[Input records]
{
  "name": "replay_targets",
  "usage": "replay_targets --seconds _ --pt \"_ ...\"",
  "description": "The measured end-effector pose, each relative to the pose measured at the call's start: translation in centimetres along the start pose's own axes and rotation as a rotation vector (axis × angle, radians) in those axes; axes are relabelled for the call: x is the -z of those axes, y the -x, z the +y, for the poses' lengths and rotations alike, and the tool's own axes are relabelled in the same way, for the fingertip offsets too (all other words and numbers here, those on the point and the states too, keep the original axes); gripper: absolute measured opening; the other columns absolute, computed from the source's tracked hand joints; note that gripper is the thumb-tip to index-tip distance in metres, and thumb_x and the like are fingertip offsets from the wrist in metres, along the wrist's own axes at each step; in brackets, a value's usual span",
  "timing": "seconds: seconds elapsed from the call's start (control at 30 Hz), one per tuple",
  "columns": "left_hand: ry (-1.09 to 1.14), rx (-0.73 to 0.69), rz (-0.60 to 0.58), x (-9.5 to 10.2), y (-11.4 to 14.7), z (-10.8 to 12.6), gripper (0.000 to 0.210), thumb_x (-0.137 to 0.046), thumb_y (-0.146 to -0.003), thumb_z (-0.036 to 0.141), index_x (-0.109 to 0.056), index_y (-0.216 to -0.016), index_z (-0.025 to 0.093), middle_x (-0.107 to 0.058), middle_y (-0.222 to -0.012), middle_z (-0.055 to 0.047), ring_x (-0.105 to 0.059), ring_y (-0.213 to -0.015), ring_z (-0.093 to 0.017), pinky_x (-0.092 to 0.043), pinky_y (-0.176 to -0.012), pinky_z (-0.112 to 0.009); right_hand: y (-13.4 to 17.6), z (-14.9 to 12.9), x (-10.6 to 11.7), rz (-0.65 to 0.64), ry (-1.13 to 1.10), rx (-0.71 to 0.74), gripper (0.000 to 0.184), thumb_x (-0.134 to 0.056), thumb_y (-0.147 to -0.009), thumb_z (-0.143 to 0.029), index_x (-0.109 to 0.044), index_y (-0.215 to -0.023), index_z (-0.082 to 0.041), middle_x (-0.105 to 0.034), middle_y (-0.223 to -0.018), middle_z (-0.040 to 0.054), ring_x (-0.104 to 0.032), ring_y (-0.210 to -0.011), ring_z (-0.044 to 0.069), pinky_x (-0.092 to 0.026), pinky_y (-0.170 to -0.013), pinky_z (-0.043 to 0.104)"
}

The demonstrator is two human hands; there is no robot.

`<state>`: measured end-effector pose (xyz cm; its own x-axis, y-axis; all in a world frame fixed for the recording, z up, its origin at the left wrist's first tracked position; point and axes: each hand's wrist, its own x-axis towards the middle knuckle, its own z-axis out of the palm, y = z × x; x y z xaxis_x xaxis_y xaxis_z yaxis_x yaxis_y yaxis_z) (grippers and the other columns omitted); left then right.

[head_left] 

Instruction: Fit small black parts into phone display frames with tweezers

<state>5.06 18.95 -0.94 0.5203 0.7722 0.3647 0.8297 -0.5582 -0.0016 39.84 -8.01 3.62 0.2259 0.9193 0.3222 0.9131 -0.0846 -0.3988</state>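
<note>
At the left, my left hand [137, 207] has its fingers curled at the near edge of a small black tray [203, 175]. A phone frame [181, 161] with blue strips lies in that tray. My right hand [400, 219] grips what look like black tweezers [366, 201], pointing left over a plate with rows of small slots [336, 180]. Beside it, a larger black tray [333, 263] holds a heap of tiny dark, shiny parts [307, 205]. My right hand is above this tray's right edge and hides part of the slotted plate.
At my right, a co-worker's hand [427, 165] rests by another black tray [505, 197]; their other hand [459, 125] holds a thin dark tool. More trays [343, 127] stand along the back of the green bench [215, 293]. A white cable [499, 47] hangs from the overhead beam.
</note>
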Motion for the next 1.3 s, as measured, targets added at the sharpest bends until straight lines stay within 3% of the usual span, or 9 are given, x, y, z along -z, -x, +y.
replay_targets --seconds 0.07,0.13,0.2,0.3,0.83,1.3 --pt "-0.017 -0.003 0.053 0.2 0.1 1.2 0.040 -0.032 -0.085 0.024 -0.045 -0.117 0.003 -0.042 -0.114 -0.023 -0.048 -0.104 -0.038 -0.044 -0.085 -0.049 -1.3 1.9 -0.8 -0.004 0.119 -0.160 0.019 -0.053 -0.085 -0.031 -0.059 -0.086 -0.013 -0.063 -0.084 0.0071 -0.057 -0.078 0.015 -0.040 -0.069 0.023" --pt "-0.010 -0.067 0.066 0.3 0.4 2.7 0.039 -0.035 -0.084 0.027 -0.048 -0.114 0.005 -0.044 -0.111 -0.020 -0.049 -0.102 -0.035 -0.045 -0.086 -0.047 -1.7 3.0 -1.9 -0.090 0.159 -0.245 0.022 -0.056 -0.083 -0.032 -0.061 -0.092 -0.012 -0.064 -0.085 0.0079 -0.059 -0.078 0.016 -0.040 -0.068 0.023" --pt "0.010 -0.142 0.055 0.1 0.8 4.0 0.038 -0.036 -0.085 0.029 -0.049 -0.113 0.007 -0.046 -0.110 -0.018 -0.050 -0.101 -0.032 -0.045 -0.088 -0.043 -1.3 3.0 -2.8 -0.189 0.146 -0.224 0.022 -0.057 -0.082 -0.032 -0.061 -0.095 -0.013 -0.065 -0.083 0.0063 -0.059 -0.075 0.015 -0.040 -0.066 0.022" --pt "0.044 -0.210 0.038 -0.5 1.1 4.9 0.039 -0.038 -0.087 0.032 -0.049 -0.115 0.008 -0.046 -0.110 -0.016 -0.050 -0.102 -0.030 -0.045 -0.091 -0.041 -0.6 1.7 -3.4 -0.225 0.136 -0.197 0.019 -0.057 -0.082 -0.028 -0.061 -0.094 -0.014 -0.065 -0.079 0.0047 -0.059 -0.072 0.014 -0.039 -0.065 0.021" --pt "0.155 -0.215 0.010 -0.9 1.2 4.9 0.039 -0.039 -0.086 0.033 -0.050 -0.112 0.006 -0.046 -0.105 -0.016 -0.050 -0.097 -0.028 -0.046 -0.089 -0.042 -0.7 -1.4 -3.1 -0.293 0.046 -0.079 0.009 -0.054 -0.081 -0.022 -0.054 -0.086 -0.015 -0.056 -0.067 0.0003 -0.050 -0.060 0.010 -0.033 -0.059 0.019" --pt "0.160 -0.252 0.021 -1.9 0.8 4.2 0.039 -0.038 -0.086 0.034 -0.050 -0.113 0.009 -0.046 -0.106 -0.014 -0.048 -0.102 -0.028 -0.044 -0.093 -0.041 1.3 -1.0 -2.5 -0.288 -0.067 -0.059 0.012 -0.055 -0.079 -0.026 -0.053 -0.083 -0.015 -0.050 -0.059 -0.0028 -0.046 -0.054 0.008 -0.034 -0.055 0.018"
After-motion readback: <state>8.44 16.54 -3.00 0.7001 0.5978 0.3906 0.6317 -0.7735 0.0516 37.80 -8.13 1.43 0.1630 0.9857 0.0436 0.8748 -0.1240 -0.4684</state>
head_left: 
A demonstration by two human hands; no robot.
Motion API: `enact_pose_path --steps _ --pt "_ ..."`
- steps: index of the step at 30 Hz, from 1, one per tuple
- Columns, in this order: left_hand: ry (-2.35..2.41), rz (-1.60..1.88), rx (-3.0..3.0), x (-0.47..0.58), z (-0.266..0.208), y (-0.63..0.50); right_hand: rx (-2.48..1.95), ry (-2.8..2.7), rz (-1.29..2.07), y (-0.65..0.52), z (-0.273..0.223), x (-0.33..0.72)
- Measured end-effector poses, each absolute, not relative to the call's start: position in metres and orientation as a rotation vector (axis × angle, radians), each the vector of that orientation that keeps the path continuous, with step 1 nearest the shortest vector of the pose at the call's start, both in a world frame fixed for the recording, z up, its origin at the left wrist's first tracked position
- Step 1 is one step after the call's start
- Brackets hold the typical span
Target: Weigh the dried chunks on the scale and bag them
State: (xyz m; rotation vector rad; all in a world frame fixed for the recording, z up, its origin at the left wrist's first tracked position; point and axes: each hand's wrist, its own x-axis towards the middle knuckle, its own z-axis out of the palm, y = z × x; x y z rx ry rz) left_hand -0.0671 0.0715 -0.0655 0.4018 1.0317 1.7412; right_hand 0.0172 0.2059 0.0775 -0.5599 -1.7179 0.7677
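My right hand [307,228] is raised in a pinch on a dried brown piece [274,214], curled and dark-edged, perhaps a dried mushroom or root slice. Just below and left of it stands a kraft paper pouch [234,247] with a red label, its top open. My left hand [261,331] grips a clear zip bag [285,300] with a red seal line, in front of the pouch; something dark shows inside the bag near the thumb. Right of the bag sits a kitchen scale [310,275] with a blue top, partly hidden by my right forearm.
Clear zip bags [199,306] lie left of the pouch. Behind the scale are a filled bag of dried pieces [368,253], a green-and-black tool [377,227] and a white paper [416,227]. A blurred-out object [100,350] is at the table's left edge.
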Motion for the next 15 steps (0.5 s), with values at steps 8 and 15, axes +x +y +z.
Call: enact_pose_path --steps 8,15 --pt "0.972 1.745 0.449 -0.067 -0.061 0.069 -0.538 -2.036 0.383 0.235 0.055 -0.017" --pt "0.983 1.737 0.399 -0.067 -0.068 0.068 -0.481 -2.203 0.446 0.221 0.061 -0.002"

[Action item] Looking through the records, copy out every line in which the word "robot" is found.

[Reply]
The demonstrator is two human hands; there is no robot.
A demonstration by two human hands; no robot.

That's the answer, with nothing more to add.